Repeat exactly the lines from the line containing "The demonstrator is" to the last line of the listing, including both.

<<<<

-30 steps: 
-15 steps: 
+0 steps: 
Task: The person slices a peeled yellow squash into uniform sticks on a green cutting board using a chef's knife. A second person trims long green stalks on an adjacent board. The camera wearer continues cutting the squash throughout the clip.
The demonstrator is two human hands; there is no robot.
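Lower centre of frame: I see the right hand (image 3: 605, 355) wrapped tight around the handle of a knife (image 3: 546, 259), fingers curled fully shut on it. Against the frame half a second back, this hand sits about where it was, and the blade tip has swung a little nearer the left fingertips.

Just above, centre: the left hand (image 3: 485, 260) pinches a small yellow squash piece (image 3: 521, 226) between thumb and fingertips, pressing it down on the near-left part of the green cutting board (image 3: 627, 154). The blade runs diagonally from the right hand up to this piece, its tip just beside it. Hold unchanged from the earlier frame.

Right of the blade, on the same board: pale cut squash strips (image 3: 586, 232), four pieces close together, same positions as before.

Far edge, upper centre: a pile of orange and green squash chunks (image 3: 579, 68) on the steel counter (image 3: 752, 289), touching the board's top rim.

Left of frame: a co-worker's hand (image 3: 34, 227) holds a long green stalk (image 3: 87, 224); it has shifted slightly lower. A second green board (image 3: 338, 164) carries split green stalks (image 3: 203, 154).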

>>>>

— RESULT OF THIS EXERCISE —
The demonstrator is two human hands; there is no robot.
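Lower centre of frame: I see the right hand (image 3: 605, 355) wrapped tight around the handle of a knife (image 3: 546, 259), fingers curled fully shut on it. Against the frame half a second back, this hand sits about where it was, and the blade tip has swung a little nearer the left fingertips.

Just above, centre: the left hand (image 3: 485, 260) pinches a small yellow squash piece (image 3: 521, 226) between thumb and fingertips, pressing it down on the near-left part of the green cutting board (image 3: 627, 154). The blade runs diagonally from the right hand up to this piece, its tip just beside it. Hold unchanged from the earlier frame.

Right of the blade, on the same board: pale cut squash strips (image 3: 586, 232), four pieces close together, same positions as before.

Far edge, upper centre: a pile of orange and green squash chunks (image 3: 579, 68) on the steel counter (image 3: 752, 289), touching the board's top rim.

Left of frame: a co-worker's hand (image 3: 34, 227) holds a long green stalk (image 3: 87, 224); it has shifted slightly lower. A second green board (image 3: 338, 164) carries split green stalks (image 3: 203, 154).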

The submitted response is complete.